In this paper, we follow AudioLM (Borsos et al., 2022) to leverage neural codec models to represent speech in discrete tokens. To compress audio for network transmission, codec models are able to encode waveform into discrete acoustic codes and reconstruct high-quality waveform even if the speaker is unseen in training. Compared to traditional audio codec approaches, the neural-based codec is significantly better at low bitrates, and we believe the quantized tokens contain sufficient information about the speaker and recording conditions. Compared to other quantization methods, the audio codec shows the following advantages: 1) It contains abundant speaker information and acoustic information, which could maintain speaker identity in reconstruction compared to HuBERT codes (Hsu et al., 2021). 2) There is an off-the-shelf codec decoder to convert discrete tokens into a waveform, without the additional efforts on vocoder training like VQ-based methods that operated on spectrum (Du et al., 2022). 3) It could reduce the length of time steps for efficiency to address the problem in $\mu$ -law transformation (van den Oord et al., 2016).

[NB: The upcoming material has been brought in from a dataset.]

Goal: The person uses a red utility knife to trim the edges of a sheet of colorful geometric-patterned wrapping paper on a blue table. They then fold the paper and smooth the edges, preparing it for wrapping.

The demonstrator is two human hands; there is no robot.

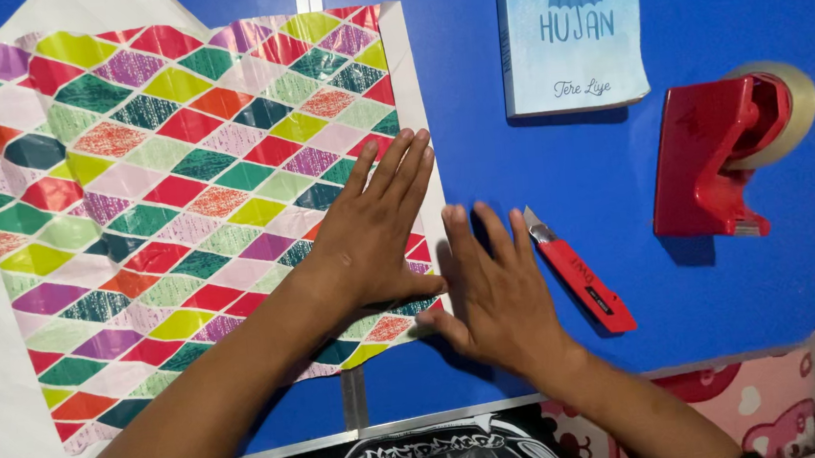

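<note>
**Both palms down on the wrapping paper edge**

So the left hand [373, 227] sits flat in the middle of the frame, fingers straight and close together, pressing down on the right-hand part of the wrapping paper [169, 201]. It isn't gripping anything, just an open palm on top of the sheet. The right hand [497, 295] is just beside it, a bit lower and to the right, also spread flat with nothing held. Most of it rests on the blue table [541, 178], and its thumb reaches over to the lower right corner of the paper, right under the left hand's wrist.

The paper itself covers the left half of the frame, a glossy sheet with a diamond pattern in red, green, yellow, purple and pink, with a plain white strip along its right edge.

Just to the right of the right hand there's a red utility knife [581, 281] lying at an angle, close to the fingers but not touching. Further right sits a red tape dispenser [711, 158] with a roll on it. At the top centre-right lies a light blue book [572, 28], well apart from both hands.
</note>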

We adopt a pre-trained neural audio codec model, EnCodec (Défossez et al., 2022), as our tokenizer. EnCodec is a convolutional encoder-decoder model, whose input and output are both 24 kHz audio across variable bitrates. The encoder produces embeddings at 75 Hz for input waveforms at 24 kHz, which is a 320-fold reduction in the sampling rate. Each embedding is modeled by a residual vector quantization (RVQ), in which we choose eight hierarchy quantizers with 1024 entries each as shown in Figure 2. This configuration corresponds to EnCodec at 6K bitrates for 24 kHz audio reconstruction. In this setting, given a 10-second waveform, the discrete representation is a matrix with $750\times 8$ entries, where $750=\frac{24,000\times 10}{320}$ is the downsampled time step and 8 is the number of quantizers. It is fine to choose other bitrate settings. A larger bitrate corresponds to more quantizers and better reconstruction quality. For example, if we choose EnCodecc at 12K bitrates, there are 16 quantizers are needed and the 10-second waveform corresponds to a matrix with $750\times 16$ entries. With the discrete codes from all quantizers, the convolutional decoder of EnCodec generates real-valued embeddings and reconstructs the waveform at 24 kHz.

VALL-E

Given a dataset $\mathcal{D}=\{\mathbf{x}_{i},\mathbf{y}_{i}\}$ , where $\mathbf{y}$ is an audio sample and $\mathbf{x}=\{x_{0},x_{1},\ldots,x_{L}\}$ is its corresponding phoneme transcription, we use a pre-trained neural codec model to encode each audio sample into discrete acoustic codes, denoted as $\text{Encodec}(\mathbf{y})=\mathbf{C}^{T\times 8}$ , where $\mathbf{C}$ represents the two-dimensional acoustic code matrix, and $T$ is the downsampled utterance length. The row vector of each acoustic code matrix $\mathbf{c}_{t,:}$ represents the eight codes for frame $t$ and the column vector of each acoustic code matrix $\mathbf{c}_{:,j}$ represents the code sequence from the $j$ -th codebook, where $j\in\{1,\ldots,8\}$ . After quantization, the neural codec decoder is able to reconstruct the waveform, denoted as $\text{Decodec}(\mathbf{C})\approx\hat{\mathbf{y}}$ .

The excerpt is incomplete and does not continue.